Trudeau’s hold on power began to slip last year when polls showed support for the Liberals swamping, even in reliable strongholds like Toronto and Vancouver. According to the latest projections from election forecasters Canada 338, the Conservatives are on track to win more than two-thirds of the 343 seats in Parliament, more than double their current number. Meanwhile, the Liberals may finish by at least 25, putting them behind both the Progressive New Democratic Party and the Quebec separatist party known as the Bloc Québécois.

The election of Donald Trump, who promised a devastating imposition 25 percent tariff on all Canadian importssinking more of Trudeau’s fortunes. The Prime Minister flew to his Mar-a-Lago estate in Florida to meet the president-elect in November for what he called an “excellent conversation”; Trump later referred to Trudeau as Canada’s “governor” and said he wanted to annex the country. Around the same time, Trudeau announced a nationwide sales tax rebate, which he pushed down with Finance Minister Chrystia Friederland, another Liberal politician. Freeland called the tax holiday an “expensive political expedient” that the country could not afford to see Trump’s impending tariffs. Dozens of other liberal representatives soon called for him to resign.

Climate change isn’t the only issue coming down to Trudeau’s party.
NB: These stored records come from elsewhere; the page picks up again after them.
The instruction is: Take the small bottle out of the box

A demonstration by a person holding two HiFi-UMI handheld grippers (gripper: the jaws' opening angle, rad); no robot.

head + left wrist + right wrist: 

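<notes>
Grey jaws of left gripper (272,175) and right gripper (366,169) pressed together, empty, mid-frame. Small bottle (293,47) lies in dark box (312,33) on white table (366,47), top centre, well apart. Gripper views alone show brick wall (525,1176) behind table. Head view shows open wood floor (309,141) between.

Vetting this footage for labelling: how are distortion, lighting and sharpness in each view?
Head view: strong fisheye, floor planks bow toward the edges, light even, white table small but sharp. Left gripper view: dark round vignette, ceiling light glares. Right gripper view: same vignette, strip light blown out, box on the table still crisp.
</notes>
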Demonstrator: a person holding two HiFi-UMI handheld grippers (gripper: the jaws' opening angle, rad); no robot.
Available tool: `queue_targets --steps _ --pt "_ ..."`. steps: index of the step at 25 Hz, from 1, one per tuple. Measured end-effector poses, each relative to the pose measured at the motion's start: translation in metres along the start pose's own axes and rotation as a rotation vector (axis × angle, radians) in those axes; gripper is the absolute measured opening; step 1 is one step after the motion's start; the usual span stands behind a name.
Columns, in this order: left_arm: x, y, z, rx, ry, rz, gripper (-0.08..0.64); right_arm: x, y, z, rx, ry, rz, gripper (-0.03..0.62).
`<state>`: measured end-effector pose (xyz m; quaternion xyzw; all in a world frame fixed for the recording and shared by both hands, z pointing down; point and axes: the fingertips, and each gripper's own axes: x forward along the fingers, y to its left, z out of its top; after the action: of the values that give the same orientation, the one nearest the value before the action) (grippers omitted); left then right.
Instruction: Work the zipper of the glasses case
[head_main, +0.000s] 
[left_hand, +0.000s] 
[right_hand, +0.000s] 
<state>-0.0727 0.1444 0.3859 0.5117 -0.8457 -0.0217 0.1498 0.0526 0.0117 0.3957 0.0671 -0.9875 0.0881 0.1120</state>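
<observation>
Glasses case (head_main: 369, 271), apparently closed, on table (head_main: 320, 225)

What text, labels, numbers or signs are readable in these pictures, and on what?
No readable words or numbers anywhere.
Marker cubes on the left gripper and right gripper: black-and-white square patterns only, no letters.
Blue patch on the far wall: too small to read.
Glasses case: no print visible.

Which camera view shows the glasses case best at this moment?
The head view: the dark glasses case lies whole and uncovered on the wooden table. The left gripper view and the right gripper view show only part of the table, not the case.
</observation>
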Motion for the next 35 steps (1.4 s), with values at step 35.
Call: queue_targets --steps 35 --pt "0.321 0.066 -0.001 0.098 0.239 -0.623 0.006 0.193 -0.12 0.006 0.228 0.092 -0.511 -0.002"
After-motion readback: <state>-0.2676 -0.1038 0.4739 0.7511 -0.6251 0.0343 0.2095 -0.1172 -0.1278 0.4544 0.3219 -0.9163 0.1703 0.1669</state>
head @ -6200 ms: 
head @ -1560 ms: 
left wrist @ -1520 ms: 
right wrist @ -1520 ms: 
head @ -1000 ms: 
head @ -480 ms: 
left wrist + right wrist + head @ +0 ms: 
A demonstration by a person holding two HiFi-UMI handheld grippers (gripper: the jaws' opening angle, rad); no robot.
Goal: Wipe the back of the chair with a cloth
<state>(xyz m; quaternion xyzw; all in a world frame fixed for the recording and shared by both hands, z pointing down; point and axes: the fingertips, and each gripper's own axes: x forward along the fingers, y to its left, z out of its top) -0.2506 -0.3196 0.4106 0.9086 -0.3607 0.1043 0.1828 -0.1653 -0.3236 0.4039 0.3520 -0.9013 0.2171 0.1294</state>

A large portion of voters still have not forgiven Trudeau for his aggressive response to the pandemic, which included the federal vaccine mandate. Concerns about crime and the cost of housing remain top of mind even in Liberal strongholds like Toronto and Vancouver. Trudeau’s own brand of politics, and a laundry list of personal scandals, including revelations that He wore blackface on at least three occasions As a young man, he also became burdensome to many voters.

But no issue has proven as effective for Conservatives over the past year as climate change, especially the impact of a carbon tax on gasoline and home heating oil. The tax raises the price of gasoline by about 3 cents per gallon, a fee that will continue to rise in the coming years. The Conservatives tried to raise the issue in the national election early in 2019, but it didn’t go down well with voters until costs started to rise in every part of the economy after the pandemic. The trend has allowed Conservatives to blame Trudeau’s climate policies for shocking voters’ stickers, even though about 80 per cent of Canadians get more in tax rebates than they spend on carbon penalties.

“There was actually very good support for action on climate change initially,” Metcalfe told Grist. “The current backlash is more focused on the consumer side of the carbon tax, given that we’re facing really big inflation. You also see some of the same aspects that you see in the United States or in Europe, you’ve got a populist disillusionment with federal policies steering from the top.” “down.”

With heating and gas prices rising, Poilievre traveled the country holding dozens of rallies where he blamed Trudeau’s climate policy for inflation and rising heating prices. In response to public outcry, the federal government in 2023 halted the carbon tax for home heating oil in several provinces, but that only gave the Liberals’ opponents more ammunition. But then last spring, Trudeau raised the tax from about $45 to about $55 per ton of carbon, barely surviving a vote of confidence imposed by Poilievre.

As the Conservatives prepare to take power, Metcalf said it is too early to know how to deal with climate issues. Poilievre has pledged to eliminate the consumer carbon tax, but the fate of the rest of Canada’s climate policy is still up in the air, including Trudeau’s less controversial subsidies for clean energy. As in other countries that have faced voter backlash, the right’s success has been more about frustration with previous climate action than an alternative vision for how to address the emissions problem.

“It remains to be seen what Poilievre will do,” she told Grist. “Except for his slogans about dismantling the tax, we don’t have much information.”